Doctors couldn’t tell me what was wrong – but how could anyone help when I was suffering from a disease the Australian government won’t acknowledge and doctors are barred from diagnosing in this country? I eventually headed off to a doctor who specialises in chronic fatigue and we worked through a long list of what could be wrong with me: Multiple sclerosis, ALS… we tried everything. My doctor finally tested me for LD and the result came back positive. I’d been living with dormant LD since I was eight years old (likely caught from a tick bite), and the bout of glandular fever I’d had at 17 gave my immune system such a knock, it’d allowed the LD to become active.
Fight for acknowledgment
The LD had started to take down my mind as well as my body when I was 24. The biggest symptom for me was failing cognitive function – it was like I was going through dementia. I’d be in a room and not remember why I was there or I’d forget what I’d just said mid-sentence. It’s really scary. You think in your twenties you’re far away from experiencing anything like that.

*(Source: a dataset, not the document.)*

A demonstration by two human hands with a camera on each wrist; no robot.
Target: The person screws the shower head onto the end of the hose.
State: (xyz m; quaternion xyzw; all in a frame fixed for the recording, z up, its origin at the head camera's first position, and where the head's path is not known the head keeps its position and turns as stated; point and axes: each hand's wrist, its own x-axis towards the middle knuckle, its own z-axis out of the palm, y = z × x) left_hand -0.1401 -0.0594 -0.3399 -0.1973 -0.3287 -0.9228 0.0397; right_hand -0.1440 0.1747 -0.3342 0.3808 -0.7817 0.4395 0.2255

After a lot of research, I found a clinic in Germany that specialised in treating LD using Systemic Whole Body Hyperthermia. It wasn’t cheap ($28,000 including flights), and the fact I had to travel so far to be treated for a disease we should be treating in Australia was hard to accept. If it wasn’t for my family’s generosity, I’d never have found myself undergoing two weeks of treatment in Germany. Under sedation, I’d lie on a bed of what looked like tin foil for four to six hours each day while my core body temperature was raised to 41.8°C and I was injected with insulin-potentiated antibiotics. This killed the LD, but as the treatment is still experimental it’s not guaranteed to work for everyone.
It’s been a year since Germany, and I still can’t believe what my life looks like compared to before. Now, I can go running, plan my upcoming wedding to a man I’m not sure I could have made it through without, study full time, move interstate and, of course, go outside and lay on the grass. This second chance has taught me how important it is to love every bit of life, especially the small stuff.”